‘Dancing the Bihu’ by Juanita Kakoty

Short story selected for the 2014 New Asian Writing Short Story Anthology

Bhaity da had curls that came down to his shoulders and a slender waist that gave the girls a fever. His complexion was flawless; he took great care of his skin. He would never go out in the sun without an umbrella. After all, he was the reigning Bihuwoti of his neighborhood, a title most girls would give their lives for in the small town of Golaghat. That spring in 1991, he took part in the Golaghat Bihu Kunwori competition. All the Bihuwotis from the town came to showcase their grace and mastery of the art. Bhaity da looked resplendent in the golden yellow of the Muga silk mekhela chadar he wore, embroidered with green and red flowers. He wore orchids in his hair, adorning the side of his bun. A glowing red phut adorned his forehead. His round eyes with an ever so slight slant were accentuated with kohl; and he wore red lipstick. He looked like a porcelain doll. Golden muthi kharu adorned the wrists of his hands, over the sleeves of his red blouse. “Bhaity, should I get you a new pair of gaam kharu? The old pair has lost its sheen,” his mother had asked a few days before the contest. The 16 year old had replied, “Ma, please get me a pair of muthi kharu instead. I learnt in the last Bihuwoti competition that men wear the gaam kharu while its delicate cousin muthi kharu is worn by the women dancers.”
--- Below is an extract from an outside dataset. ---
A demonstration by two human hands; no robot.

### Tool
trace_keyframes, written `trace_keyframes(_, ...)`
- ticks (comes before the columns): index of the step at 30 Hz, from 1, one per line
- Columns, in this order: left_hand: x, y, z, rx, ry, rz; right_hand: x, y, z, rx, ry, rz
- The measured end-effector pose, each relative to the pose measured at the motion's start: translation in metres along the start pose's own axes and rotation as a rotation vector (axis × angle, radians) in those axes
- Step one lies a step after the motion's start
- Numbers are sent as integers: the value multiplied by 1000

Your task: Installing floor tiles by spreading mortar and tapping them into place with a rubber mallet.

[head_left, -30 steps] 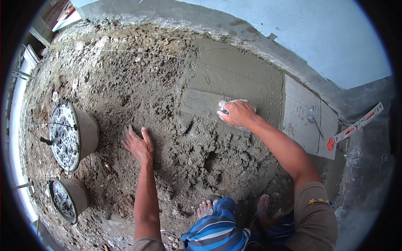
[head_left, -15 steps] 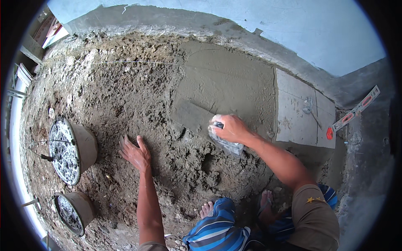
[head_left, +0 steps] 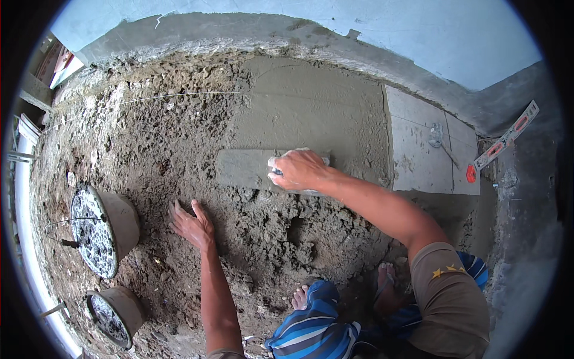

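Note:
My right hand is closed round the handle of a long, flat steel trowel. Its blade lies flat on the lower left edge of a patch of smoothed wet mortar. Below the blade the mortar is rough and lumpy. My left hand, fingers spread and holding nothing, rests on the coarse, damp ground to the left of the trowel.
Two buckets with wet grey contents stand at the left. Pale tiles adjoin the mortar on the right, with a small tool on them. A spirit level leans by the wall. A string crosses the ground.
My right hand has moved the trowel left and slightly up, and its blade has turned from slanting to nearly level across the view. My left hand stays in about the same place.

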State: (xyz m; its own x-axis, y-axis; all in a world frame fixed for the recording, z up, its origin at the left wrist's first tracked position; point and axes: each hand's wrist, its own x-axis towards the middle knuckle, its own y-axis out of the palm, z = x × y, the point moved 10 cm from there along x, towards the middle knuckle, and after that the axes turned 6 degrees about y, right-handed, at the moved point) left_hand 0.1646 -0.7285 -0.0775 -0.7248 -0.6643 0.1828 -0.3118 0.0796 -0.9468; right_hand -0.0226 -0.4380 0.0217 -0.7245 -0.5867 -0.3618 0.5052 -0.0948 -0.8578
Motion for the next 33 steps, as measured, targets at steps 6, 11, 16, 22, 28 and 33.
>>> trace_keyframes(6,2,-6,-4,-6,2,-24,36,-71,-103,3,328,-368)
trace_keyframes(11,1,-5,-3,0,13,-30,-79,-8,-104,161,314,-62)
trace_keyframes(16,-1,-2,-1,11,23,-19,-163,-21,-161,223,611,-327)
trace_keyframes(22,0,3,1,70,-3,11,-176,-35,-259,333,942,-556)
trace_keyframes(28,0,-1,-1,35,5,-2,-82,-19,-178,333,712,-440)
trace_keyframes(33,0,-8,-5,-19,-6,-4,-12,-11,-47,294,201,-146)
That day on stage, when he moved to the beats of the dhol and swayed to the sounds of the pepa, people couldn’t take their eyes off him. He moved so gracefully that none of the other contestants could match up to him. The judges knew that he was a boy competing for a title that glorified the feminine Assamese beauty charming hearts with the Bihu. Yet they also realized that none of the girls could even come close to what he had exhibited. The results were postponed by a few hours for deliberation. A never before seen affair had cropped up. The field where the crowds had gathered to watch the performers had suddenly grown tense with anticipation. The tension, in fact, was as dense as the night. The judges and organizers stood in a circle behind the stage and discussed for a long time the big ethical question – should a boy be allowed to win the Bihu Kunwori competition?
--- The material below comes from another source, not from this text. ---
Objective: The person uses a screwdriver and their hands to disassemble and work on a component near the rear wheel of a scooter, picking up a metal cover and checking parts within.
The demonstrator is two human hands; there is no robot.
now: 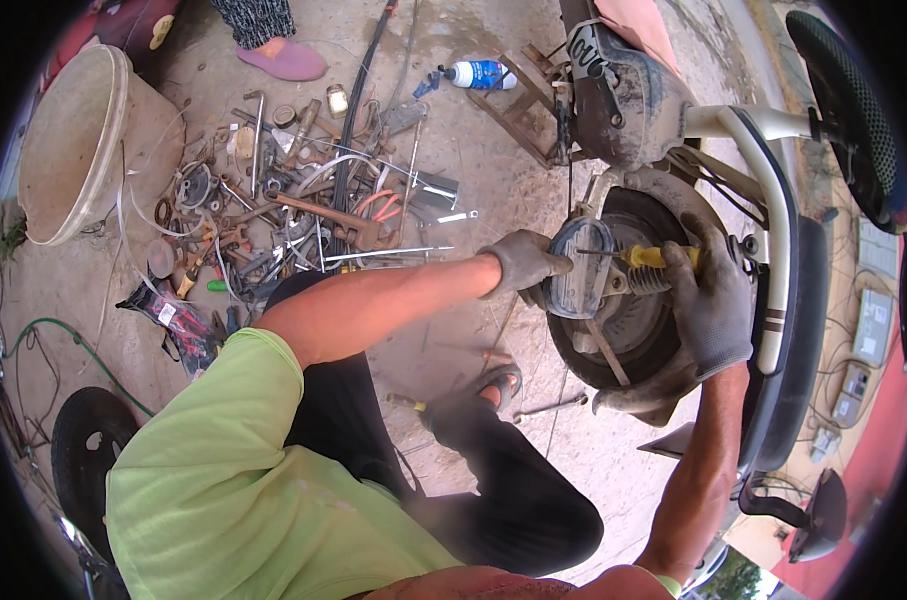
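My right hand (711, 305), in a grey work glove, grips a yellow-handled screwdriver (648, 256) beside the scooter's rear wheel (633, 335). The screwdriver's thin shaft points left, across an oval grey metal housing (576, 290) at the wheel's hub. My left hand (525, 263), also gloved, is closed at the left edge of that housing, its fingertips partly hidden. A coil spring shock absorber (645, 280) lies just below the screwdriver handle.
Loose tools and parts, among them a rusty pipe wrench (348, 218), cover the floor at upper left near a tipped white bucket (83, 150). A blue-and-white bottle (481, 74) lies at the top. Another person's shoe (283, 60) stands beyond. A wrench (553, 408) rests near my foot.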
I first met Bhaity da when I had gone to visit my grandparents during the summer of 1990. My 15 year old cousin Chintu da brought him home and told me casually, “You’ve always wanted to dance the Bihu. Why don’t you learn it from him?” I laughed out loud at the thought because I found the effeminate boy who stood before me quite funny. His curls were held in a pony tail, he had red nail polish on his little finger and he had a very peculiar pronunciation. Also, he had a very odd way of looking at my cousin, a peculiarly shy way. My laughter seemed to discomfort him a little as he shifted his toes and wired his fingers into a knot. His cheeks reddened and he forced out a nervous laughter. “Well, I am a good dancer you know,” he told me without looking into my eyes. “I have been the best Bihu dancer, in fact the Bihuwoti, of my neighborhood for the last two years.” My eyes widened and I shut them before, I felt, they would jump out of my face!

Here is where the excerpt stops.